Investigate Lock Contention on ESXi hosts
search cancel

Investigate Lock Contention on ESXi hosts

book

Article ID: 384496

calendar_today

Updated On:

Products

VMware vSphere ESX 6.x VMware vSphere ESX 7.x VMware vSphere ESX 8.x VMware vSphere ESXi

Issue/Introduction

ESXi vmkernel.log indicates a degree of lock contention reporting entries similar to: 

<timestamp> cpu3:2315260)DLX: 4333: vol '<datastoreName>', lock at 248979456: [Req mode 1] Checking liveness:
<timestamp> cpu3:2315260)[type 10c00001 offset 248979456 v 137952457, hb offset 3440640
gen 371, mode 1, owner ########-########-####-############ mtime 50755437
num 0 gblnum 0 gblgen 0 gblbrk 0]


<timestamp> cpu0:4227286)DLX: 4985: vol '<datastoreName>', lock at 20955136: [Req mode: 1] Not free:
<timestamp> cpu0:4227286)[type 10c00002 offset 20955136 v 1672, hb offset 3735552
gen 8065, mode 1, owner #######-########-####-############ mtime 34117143
num 0 gblnum 0 gblgen 0 gblbrk 0] alloc owner 3735552

It is unclear if this logging indicates that the host is suffering from significant log contention which impacts performance. 

Environment

VMware vSphere ESXi 6.7
VMware vSphere ESXi 7.0.x
VMware vSphere ESXi 8.0.x

Resolution

A degree of lock contention is normal and expected on ESXi hosts accessing shared storage. 

Lock contention will have an impact on performance/operations where an ESXi host is unable to access a specific lock for an extended period of time. 

This can be checked by confirming if a host repeatedly fails to connect to the same lock with the same lock version:  

<timestamp> cpu3:2315260)DLX: 4333: vol '<datastoreName>', lock at 248979456: [Req mode 1] Checking liveness:
<timestamp> cpu3:2315260)[type 10c00001 offset 248979456 v 137952457, hb offset 3440640
gen 371, mode 1, owner ########-########-####-############ mtime 50755437
num 0 gblnum 0 gblgen 0 gblbrk 0]

(Lock version at a specific offset increments each time a host successfully access the lock.
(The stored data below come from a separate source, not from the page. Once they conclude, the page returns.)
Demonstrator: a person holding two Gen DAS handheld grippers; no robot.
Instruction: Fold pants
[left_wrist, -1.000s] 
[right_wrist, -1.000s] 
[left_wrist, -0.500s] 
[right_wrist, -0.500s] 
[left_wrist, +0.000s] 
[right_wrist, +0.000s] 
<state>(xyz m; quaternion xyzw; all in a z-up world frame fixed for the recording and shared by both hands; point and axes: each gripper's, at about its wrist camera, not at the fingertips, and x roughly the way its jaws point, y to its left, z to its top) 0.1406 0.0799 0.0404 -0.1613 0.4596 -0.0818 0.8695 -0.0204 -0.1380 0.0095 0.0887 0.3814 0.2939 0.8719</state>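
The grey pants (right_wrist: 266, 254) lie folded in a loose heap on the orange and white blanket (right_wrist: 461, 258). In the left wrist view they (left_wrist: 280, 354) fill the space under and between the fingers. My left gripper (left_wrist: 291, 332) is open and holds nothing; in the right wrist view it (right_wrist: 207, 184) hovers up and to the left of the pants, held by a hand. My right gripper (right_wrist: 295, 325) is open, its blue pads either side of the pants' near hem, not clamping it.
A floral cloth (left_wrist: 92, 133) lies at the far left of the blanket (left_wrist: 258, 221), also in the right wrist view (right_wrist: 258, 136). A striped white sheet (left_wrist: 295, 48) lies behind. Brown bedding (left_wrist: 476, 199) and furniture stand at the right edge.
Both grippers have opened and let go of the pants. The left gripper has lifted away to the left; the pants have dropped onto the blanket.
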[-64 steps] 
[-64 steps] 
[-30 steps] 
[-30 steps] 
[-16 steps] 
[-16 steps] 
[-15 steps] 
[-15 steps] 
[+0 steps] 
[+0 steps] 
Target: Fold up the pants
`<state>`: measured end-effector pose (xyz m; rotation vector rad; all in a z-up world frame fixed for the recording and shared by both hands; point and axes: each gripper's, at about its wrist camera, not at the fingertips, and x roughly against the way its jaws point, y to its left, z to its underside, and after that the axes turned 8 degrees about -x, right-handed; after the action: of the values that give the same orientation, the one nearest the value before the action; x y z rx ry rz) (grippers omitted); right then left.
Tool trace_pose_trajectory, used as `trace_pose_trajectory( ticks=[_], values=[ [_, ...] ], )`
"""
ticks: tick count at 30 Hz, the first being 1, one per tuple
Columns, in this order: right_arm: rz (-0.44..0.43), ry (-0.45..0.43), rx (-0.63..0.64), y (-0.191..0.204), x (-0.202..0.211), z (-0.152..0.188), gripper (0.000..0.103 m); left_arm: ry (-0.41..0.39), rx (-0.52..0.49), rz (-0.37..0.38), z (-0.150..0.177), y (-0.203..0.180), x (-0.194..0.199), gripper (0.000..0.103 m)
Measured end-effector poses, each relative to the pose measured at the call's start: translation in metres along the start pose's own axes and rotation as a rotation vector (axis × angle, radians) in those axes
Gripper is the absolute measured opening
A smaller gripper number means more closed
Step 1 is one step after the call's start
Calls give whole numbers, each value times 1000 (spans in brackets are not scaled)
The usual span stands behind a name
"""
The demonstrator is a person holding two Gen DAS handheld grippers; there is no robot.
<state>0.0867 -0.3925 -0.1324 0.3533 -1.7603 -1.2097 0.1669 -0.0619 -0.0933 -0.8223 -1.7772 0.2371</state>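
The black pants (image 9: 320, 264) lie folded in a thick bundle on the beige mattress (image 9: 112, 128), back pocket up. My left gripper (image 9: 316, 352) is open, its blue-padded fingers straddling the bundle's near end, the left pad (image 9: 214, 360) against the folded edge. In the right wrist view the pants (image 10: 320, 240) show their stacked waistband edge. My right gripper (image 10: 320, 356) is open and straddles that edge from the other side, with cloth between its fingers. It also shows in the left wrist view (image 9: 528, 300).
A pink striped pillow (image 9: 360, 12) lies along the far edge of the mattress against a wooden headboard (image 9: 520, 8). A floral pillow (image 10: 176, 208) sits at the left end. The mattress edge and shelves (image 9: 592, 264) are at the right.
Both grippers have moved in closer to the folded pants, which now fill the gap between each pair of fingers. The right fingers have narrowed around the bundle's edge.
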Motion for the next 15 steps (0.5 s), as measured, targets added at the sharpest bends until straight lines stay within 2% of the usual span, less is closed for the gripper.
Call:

An unchanged lock version for an offset indicates a repeat attempt to access a lock.)

 

To confirm the pattern run:

grep -Ei -A1 "checking liveness|not free" vmkernel.all | grep offset | awk '{print $5,$7}'|sort | uniq -c | sort -r | less

partial sample output:

3 18882560 135532,
3 18882560 135426,
3 18882560 135328,
3 18882560 135230,
3 18882560 135022,
3 18882560 134924,
2 94699520 402,
2 94658560 142,
...

The above indicates that the ESXi host attempted 3 times to access lock at offset 18882560 with version 135532 but lock was held by another host. Subsequently, it took 3 attempts to access the same lock offset with higher lock version. This pattern would indicate moderate levels of lock contention. 
 
If the number of times is large it indicates that another host has been holding a lock for a long time (many minutes, hours) for the processing of a single I/O operation. The lock is stale.

(Note that logging may vary in different versions of ESXi and the column numbers selected via awk may need to be adjusted in the scriptlet to capture lock offset and version.)  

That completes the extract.